There were spiders – hundreds of them – crawling around inside. Multiple kinds, weird colourations, gigantic, small, all crawling over one another as they moved around inside.
I stared into it for a few minutes, about to walk away but then noticed the golden key, gleaming at the bottom as a spider crawled away from it. I took a deep breath, my palms beginning to sweat. I tried not to think too much about the spiders, whether they were poisonous, the feeling of them crawling around my hand, possibly scurrying up my arm and onto my face and into my nose and...fuck me.
I shook my head as if that would release the anxious thoughts, and closed my eyes tightly before plunging my hand in the box. I felt the key and wrapped my hand around it, as a spider began to crawl across my hand.
I quickly yanked my hand out and opened my eyes, yelling in surprise as I noticed a spider on the back of my hand. I shook my hand violently, sending the spider to the floor, crawling away. I gripped the key in my hand and spun around, ready to get out of the house, only to realise that there were three giant dogs standing in the street out front.
Not just any dogs. The dogs I had warned the princess about. They looked like hellhounds or possibly even shapeshifters. Definitely fuck me.
I froze when I saw them, but the moment I made eye contact with them, they began to run right at me. I quickly reached out and slammed the door shut as they began to slam against it, howling and snarling. Okay, not getting out that way.
I decided to try the back door. Running through the house, I panicked when I thought I couldn’t find it, but then I saw that all of the spiders had migrated to the door. I had a split second to open it and run out as they tried to crawl onto me. I stepped out to the quiet yard and took a moment to think. At least I had a key now. That meant I had a chance.
Still, there was no time to waste. I had to get to the next house quickly – the princess would be tough to beat this year. I just hoped those giant dogs would eat her. You can judge me all you want but everything so far should make it obvious this was life or death.
Dashing across the lawn, I hopped the fence and looked around for the rabid neighbourhood mutts. They were nowhere to be seen. Once again, I was alone, only this time I was glad to be.
The hand drawn map was difficult to read in the dark. I spun it around several times trying to decide which house was next. A big colonial across the road was the closest option, so began to head that way.
There were jack-o'-lanterns on the front steps, their faces glimmering in the candlelight.
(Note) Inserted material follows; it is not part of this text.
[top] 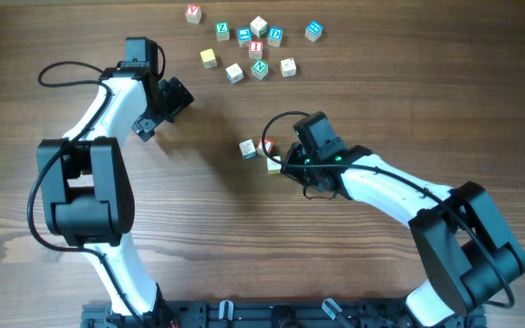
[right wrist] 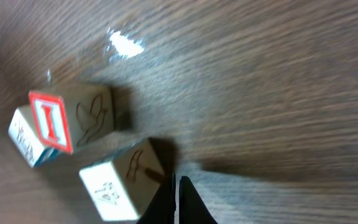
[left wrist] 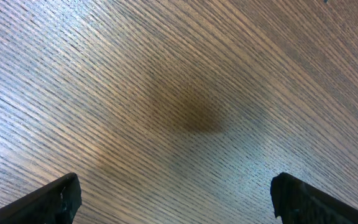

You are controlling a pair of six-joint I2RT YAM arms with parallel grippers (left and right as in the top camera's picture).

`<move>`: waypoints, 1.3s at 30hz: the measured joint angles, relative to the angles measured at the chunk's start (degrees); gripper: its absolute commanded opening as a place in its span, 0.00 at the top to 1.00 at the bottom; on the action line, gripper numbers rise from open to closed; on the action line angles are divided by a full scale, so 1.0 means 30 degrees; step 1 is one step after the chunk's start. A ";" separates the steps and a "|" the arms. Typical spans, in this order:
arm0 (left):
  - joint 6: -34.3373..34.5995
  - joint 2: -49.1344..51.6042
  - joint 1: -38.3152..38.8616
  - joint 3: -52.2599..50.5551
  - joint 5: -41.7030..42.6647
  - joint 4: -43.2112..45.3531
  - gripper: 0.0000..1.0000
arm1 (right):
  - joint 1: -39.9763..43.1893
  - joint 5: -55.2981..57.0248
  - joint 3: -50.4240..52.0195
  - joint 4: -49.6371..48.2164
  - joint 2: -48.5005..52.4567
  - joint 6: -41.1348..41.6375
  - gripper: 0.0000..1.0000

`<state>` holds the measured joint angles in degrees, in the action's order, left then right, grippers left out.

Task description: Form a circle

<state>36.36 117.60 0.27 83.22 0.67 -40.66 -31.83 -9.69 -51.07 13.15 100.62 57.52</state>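
Right wrist: right jaws, shut and empty, are sitting against the near cube [right wrist: 120, 182] of the unfinished circle [top: 264, 147] lying central on the surface [top: 199, 228]; a hard shove would be scattering it. Left jaws are gaping wide, well apart.

- Table [top: 408, 100]: brown wood with fine grain running across it.
- Loose cubes [top: 256, 49]: about eleven, scattered near the table's far edge, with green, blue and red letters.
- Red-letter cube [top: 193, 13]: far-left outlier, closest to the far edge.
- Blue cube [top: 313, 31]: alone at the scatter's right end.
- Yellow cube [top: 209, 58]: on the scatter's left side.
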 measured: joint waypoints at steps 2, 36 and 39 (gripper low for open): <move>0.0000 0.0000 0.0000 0.0000 0.0000 0.0000 0.00 | 0.0000 0.0386 0.0000 -0.0036 0.0000 0.0146 0.86; 0.0000 0.0000 0.0000 0.0000 0.0000 0.0000 0.00 | -0.0517 -0.4371 0.0000 0.0393 0.0000 0.0393 0.96; 0.0000 0.0000 0.0000 0.0000 0.0000 0.0000 0.00 | -0.1282 -0.4444 0.0000 0.0291 0.0000 0.0393 0.96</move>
<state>36.36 117.60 0.27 83.22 0.67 -40.66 -35.68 -23.03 -51.07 14.02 100.62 58.70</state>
I walked past them, trying to ignore their ominous glowing, and knocked on the door.
‘Trick or treat!’ I yelled with fake enthusiasm.
The door swung open but there was nobody behind it. An empty hallway greeted me, cobwebs hanging down from the ceiling, unnervingly reminding me of the spiders at the last place.
‘C'mon, not again,’ I moaned. ‘No more fucking spiders, please.’
Walking further in, I saw the flickering of candlelight from deeper inside the house, so I went towards it (what else was I going to do?). The silence was overwhelming, almost oppressive.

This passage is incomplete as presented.